■ AIM OF THE TASK ■
Everything in the listing below from the line containing "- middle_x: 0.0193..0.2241" through the line containing "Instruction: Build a" must be repeated exactly; the remaining lines are not wanted.

───── MATERIALS PROVIDED

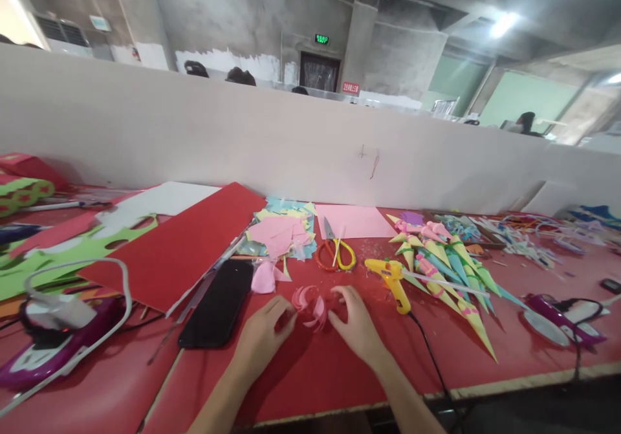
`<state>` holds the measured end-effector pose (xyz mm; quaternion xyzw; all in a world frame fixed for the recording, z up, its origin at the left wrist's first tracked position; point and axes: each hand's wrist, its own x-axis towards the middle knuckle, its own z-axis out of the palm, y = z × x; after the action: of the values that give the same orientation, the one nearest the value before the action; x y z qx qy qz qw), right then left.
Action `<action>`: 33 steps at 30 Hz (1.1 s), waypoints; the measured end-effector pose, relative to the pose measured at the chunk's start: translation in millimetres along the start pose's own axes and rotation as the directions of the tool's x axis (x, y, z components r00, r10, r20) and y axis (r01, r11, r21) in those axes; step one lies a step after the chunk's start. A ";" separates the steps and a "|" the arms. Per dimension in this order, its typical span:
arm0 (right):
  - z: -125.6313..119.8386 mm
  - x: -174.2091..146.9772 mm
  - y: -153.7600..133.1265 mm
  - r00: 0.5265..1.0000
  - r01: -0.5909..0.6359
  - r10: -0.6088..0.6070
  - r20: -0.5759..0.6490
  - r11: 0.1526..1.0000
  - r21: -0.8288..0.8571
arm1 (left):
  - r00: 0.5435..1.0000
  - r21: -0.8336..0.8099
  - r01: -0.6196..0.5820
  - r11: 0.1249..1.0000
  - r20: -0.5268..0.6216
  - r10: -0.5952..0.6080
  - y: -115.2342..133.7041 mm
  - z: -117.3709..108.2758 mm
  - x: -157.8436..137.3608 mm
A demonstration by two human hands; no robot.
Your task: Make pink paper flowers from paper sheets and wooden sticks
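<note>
Several curled pink paper pieces (317,311) lie loosely on the red table between my two hands. My left hand (266,327) rests just left of them, its fingers bent and a gap showing between thumb and fingers. From the right, my right hand (356,321) reaches toward the same pieces with thumb and fingers apart. Neither hand visibly grips anything. A rounded pink paper piece (263,278) lies beyond my left hand. Behind the curled pieces are scissors (336,253) with red and yellow handles. A yellow glue gun (395,282) with a glue stick lies beside my right hand.
A black phone (218,304) lies left of my left hand, near a red sheet (179,246). Paper scraps (281,230) and a pink sheet (356,220) sit toward the white partition (291,143). Paper cones (451,266) are piled right. Purple power strips (565,317) carry cables.
</note>
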<state>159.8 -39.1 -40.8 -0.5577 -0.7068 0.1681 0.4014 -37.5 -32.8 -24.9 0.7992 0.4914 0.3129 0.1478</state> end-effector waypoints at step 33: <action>-13.3 -9.0 -12.3 0.994 -0.051 0.050 0.092 0.999 0.006 | 0.960 -0.055 -0.013 0.998 0.278 0.028 11.6 2.4 2.6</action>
<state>162.3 -54.2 -27.5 -0.5655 -0.7094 0.2068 0.3664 -27.1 -35.8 -19.5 0.8362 0.4489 0.2116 0.2332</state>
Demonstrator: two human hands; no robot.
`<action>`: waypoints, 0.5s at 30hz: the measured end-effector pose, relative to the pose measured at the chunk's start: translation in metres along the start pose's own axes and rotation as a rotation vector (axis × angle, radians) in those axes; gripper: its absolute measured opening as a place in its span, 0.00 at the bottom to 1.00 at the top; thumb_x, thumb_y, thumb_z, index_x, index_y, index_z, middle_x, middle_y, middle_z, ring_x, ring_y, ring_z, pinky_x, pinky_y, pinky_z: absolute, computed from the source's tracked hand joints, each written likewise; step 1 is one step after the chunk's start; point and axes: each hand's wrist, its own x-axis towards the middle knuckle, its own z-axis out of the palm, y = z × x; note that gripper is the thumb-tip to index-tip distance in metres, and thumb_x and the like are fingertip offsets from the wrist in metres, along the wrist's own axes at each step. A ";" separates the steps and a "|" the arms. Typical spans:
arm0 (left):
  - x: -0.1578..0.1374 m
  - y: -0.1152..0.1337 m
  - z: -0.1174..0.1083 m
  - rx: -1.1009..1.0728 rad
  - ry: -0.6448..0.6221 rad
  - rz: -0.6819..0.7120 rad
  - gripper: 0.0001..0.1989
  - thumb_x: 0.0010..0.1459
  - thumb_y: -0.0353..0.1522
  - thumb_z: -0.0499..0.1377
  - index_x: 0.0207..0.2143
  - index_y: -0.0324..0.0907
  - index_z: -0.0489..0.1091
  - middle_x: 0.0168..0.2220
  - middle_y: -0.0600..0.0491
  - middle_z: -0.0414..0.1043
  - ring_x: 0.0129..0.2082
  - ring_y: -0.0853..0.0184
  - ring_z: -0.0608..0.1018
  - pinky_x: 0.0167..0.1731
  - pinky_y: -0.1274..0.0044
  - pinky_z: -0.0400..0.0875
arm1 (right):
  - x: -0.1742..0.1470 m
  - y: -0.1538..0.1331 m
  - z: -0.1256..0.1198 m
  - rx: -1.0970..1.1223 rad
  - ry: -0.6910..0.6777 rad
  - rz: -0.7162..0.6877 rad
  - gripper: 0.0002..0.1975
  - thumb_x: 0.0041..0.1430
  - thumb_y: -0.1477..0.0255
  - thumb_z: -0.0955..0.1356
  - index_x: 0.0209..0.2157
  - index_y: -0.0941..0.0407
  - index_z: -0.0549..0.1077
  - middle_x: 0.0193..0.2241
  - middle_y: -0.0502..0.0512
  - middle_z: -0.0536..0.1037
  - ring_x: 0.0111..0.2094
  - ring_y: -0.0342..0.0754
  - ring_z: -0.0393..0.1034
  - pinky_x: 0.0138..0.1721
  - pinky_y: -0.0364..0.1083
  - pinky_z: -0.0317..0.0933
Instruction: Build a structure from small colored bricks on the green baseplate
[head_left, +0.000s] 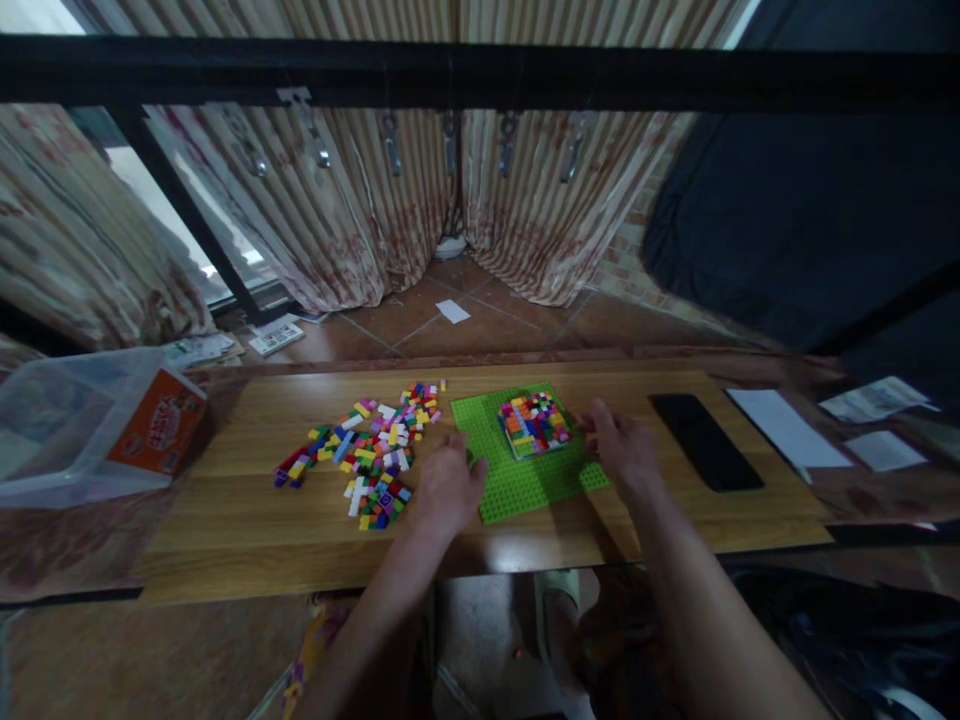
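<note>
A green studded baseplate (pixel 499 490) lies on the wooden table. On it sits a block of many-coloured toy bricks (pixel 534 425), packed close together in a rough square. My left hand (pixel 448 485) is at the left edge of the baseplate, thumb and fingers apart with a gap between them. To the right of the brick block, my right hand (pixel 619 440) hovers over the plate's right side with bent fingers drawn together. Whatever its fingertips may hold is too small and dim to make out. Loose toy bricks (pixel 367 455) are spread in a pile left of my left hand.
A black phone-like slab (pixel 705 440) lies on the table's right part, with a white sheet (pixel 784 425) beyond it. At the far left stands a clear plastic bin (pixel 75 425) with an orange label. A dark metal rail (pixel 480 75) crosses in front of striped curtains.
</note>
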 end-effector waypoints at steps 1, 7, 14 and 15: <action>-0.001 0.002 0.001 0.041 -0.003 0.000 0.20 0.59 0.32 0.56 0.52 0.33 0.67 0.47 0.40 0.74 0.45 0.59 0.78 0.46 0.71 0.69 | 0.001 0.000 0.001 0.008 -0.037 0.007 0.35 0.59 0.46 0.57 0.37 0.62 0.79 0.29 0.63 0.80 0.25 0.50 0.73 0.27 0.45 0.62; -0.012 0.014 0.008 0.143 -0.049 -0.003 0.16 0.58 0.30 0.57 0.48 0.34 0.68 0.50 0.39 0.70 0.44 0.61 0.78 0.43 0.74 0.71 | -0.001 -0.015 0.011 -0.101 -0.180 -0.005 0.36 0.61 0.46 0.54 0.33 0.61 0.79 0.24 0.63 0.78 0.28 0.53 0.74 0.29 0.46 0.62; -0.028 0.029 0.028 0.258 -0.105 0.155 0.14 0.61 0.33 0.56 0.44 0.30 0.71 0.46 0.38 0.71 0.44 0.59 0.76 0.41 0.73 0.73 | 0.009 -0.022 0.011 -0.284 -0.158 -0.026 0.35 0.61 0.47 0.53 0.26 0.59 0.76 0.24 0.66 0.78 0.31 0.56 0.74 0.32 0.48 0.62; -0.030 0.032 0.031 0.269 -0.117 0.180 0.16 0.61 0.34 0.56 0.44 0.29 0.71 0.46 0.37 0.71 0.44 0.58 0.76 0.41 0.72 0.73 | 0.012 -0.021 0.012 -0.286 -0.152 -0.038 0.35 0.61 0.47 0.53 0.25 0.59 0.76 0.24 0.66 0.77 0.31 0.57 0.74 0.32 0.49 0.62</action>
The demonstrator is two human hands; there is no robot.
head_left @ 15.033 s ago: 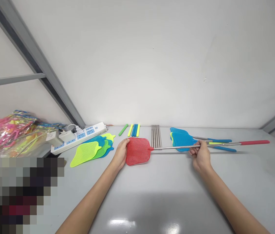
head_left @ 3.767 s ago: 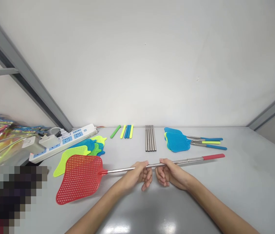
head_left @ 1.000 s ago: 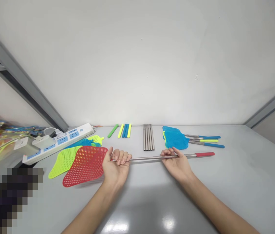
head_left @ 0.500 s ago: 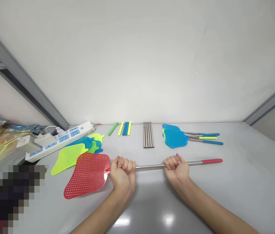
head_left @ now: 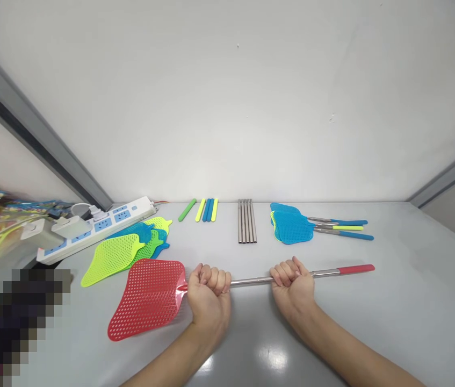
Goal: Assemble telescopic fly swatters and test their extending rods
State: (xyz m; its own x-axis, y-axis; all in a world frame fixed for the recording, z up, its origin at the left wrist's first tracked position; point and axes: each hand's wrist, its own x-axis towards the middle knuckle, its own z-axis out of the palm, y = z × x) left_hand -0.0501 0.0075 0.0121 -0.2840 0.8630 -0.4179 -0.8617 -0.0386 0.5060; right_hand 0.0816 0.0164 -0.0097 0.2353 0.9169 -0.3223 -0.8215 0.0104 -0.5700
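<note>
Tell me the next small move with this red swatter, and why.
Probably push the hands together to telescope the rod shorter: the left hand grips by the red swatter head, the right hand grips mid-rod, and the assembled swatters behind lie short.

Swatter [head_left: 150, 297] in hand: red perforated mesh head, silver rod, red grip. Loose heads [head_left: 130, 248]: neon yellow, green, blue mesh. Sleeves [head_left: 199, 210]: green, yellow, blue, yellow. Rods [head_left: 246, 221]: bare steel grey. Finished swatters [head_left: 291, 226]: blue heads, blue and yellow grips. Power strip [head_left: 98, 228]: white, blue sockets. Table [head_left: 412, 301]: pale grey.
</note>
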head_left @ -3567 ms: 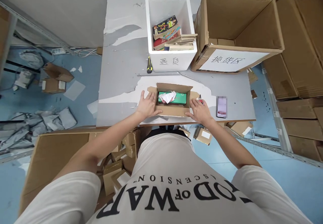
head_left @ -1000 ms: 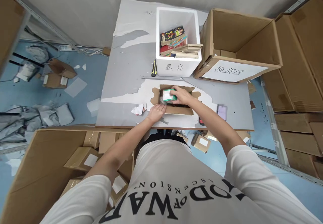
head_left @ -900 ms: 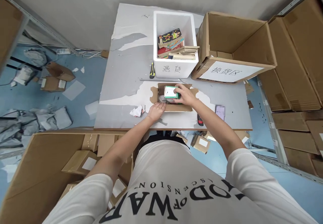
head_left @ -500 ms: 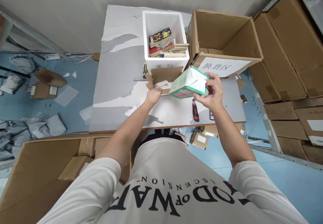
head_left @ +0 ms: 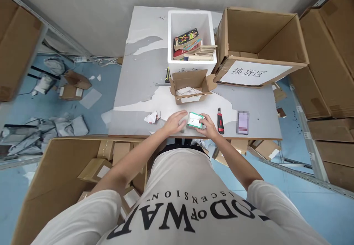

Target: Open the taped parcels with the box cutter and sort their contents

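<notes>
A small white box with green edges (head_left: 195,120) is near the table's front edge, its white end facing up. My right hand (head_left: 209,127) grips it on the right side, thumb and fingers closed on it. Just left of the box is my left hand (head_left: 175,122), fingers stretched out and partly blurred, apart from the box. Beyond both hands sits an opened brown carton (head_left: 190,99) with white paper inside. A red and black box cutter (head_left: 220,121) lies right of my right hand.
At the back of the table (head_left: 143,72) stand a white foam box (head_left: 190,66) of books and a large cardboard box (head_left: 265,59). Crumpled paper (head_left: 152,117) lies left, a phone (head_left: 243,122) right. A big carton (head_left: 35,186) holding parcels stands at front left.
The green-edged box has come down from beside the brown carton to the table's front edge in my right hand. My left hand has let go of the carton and moved beside the box.
</notes>
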`<state>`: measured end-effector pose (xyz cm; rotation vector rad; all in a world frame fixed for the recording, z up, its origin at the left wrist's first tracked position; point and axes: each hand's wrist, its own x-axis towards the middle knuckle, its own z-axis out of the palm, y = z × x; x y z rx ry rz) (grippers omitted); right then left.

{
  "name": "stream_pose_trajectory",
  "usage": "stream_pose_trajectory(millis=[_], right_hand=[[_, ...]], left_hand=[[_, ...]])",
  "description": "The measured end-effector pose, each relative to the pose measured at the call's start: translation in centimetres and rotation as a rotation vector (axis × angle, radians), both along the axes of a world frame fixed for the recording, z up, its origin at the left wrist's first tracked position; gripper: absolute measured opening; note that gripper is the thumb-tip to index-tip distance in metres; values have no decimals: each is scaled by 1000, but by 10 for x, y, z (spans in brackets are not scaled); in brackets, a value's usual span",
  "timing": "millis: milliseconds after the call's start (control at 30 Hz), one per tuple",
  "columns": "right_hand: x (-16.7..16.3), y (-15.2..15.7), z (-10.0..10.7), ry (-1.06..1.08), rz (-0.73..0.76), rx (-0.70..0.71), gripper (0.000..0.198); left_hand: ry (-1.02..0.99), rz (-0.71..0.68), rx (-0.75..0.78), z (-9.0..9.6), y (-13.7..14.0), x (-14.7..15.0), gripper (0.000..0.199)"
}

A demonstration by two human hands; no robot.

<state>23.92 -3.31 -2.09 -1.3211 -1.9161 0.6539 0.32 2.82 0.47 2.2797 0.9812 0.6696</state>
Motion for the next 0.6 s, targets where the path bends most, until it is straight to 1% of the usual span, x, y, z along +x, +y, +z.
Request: stream_pose_trajectory(millis=[67, 167, 233, 333, 367, 500, 600], right_hand=[[0, 1, -6, -16, 13, 1, 20], [4, 0, -4, -124, 37, 7, 24], [7, -3, 3, -236, 31, 53, 26], [9, -8, 19, -408, -19, 124, 23], [9, -9, 25, -460, 13, 127, 23], [6, -6, 52, -645, 297, 57, 35], [4, 2, 68, -768, 374, -3, 41]], left_hand=[[-66, -21, -49, -1, -14, 11, 35], [-97, 6, -80, 0, -20, 27, 31], [-104, 0, -82, 3, -20, 30, 26], [-89, -28, -60, 6, -25, 27, 17], [-67, -31, -46, 6, -27, 25, 16], [115, -27, 41, 5, -38, 22, 17], [235, -64, 124, 7, -39, 22, 18]])
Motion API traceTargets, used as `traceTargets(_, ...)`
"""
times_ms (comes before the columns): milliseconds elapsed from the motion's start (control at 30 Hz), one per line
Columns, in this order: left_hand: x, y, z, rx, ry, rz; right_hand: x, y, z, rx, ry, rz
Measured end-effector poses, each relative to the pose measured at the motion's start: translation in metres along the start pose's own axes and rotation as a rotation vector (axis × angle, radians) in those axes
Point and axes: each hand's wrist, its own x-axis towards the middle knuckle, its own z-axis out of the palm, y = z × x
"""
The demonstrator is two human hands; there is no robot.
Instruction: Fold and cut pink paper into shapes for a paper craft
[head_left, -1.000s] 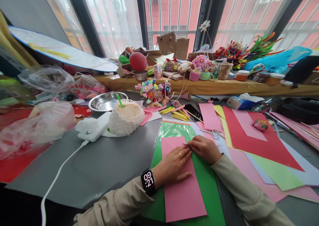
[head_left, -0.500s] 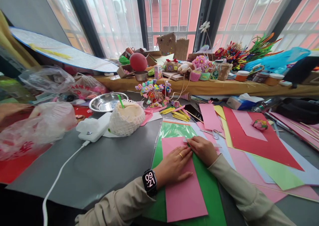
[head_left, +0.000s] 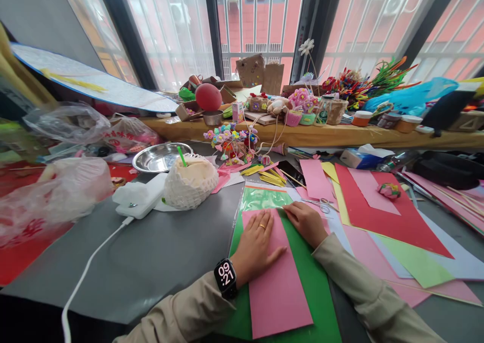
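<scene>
A folded pink paper [head_left: 280,297] lies lengthwise over a green sheet [head_left: 321,302] in a clear plastic sleeve. My left hand [head_left: 255,244] rests flat on the upper part of the pink paper, thumb spread to the right; a ring and a watch [head_left: 225,277] are on this arm. By the paper's top right corner, my right hand [head_left: 307,223] reaches in with its fingertips down on the green sheet, fingers partly bent. Its thumb is hidden, and I see nothing held in it. Small scissors [head_left: 324,205] lie just beyond the right hand.
Red card [head_left: 412,227] and a light green sheet [head_left: 423,265] lie at right. Left stand a wrapped coconut [head_left: 191,184] with a green straw, a white charger [head_left: 139,199] with its cable, and a metal plate [head_left: 161,156]. Craft flowers [head_left: 232,141] stand behind; a crowded ledge [head_left: 181,131] runs along the windows.
My left hand has shifted left, away from the right fingertips, and now lies flatter on the pink paper. My right hand has drawn slightly apart from the paper's corner.
</scene>
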Motion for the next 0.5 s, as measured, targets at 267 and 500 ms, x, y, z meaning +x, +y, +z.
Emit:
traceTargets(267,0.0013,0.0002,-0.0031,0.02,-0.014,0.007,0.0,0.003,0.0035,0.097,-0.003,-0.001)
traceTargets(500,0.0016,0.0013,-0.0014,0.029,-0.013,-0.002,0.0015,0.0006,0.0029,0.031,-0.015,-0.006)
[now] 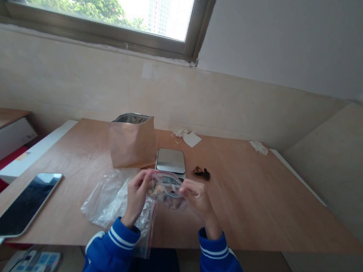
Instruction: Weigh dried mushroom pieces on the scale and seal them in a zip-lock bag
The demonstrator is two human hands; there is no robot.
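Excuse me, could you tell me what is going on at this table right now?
A person in blue sleeves holds a small clear zip bag with brownish pieces inside, left hand and right hand pinching its top edge from either side. Behind it on the wooden table sit a small scale, an open brown paper bag and a few dark pieces. Loose clear plastic bags and a phone lie to the left.

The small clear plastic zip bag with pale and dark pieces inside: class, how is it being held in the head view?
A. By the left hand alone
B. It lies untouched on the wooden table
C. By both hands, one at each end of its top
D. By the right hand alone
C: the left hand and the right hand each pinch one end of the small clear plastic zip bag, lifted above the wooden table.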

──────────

■ RESULT FOR THIS TASK ■
  - middle_x: 0.0193..0.2241
  - middle_y: -0.0502..0.0512
  - middle_z: -0.0536..0.1037
  - ring_x: 0.0111..0.2094
  - ring_y: -0.0342..0.0754
  - ring_z: -0.0393..0.1034
  - pinky_x: 0.0138..0.1721
  - pinky_y: -0.0364..0.1083
  - pinky_z: -0.0317..0.0933
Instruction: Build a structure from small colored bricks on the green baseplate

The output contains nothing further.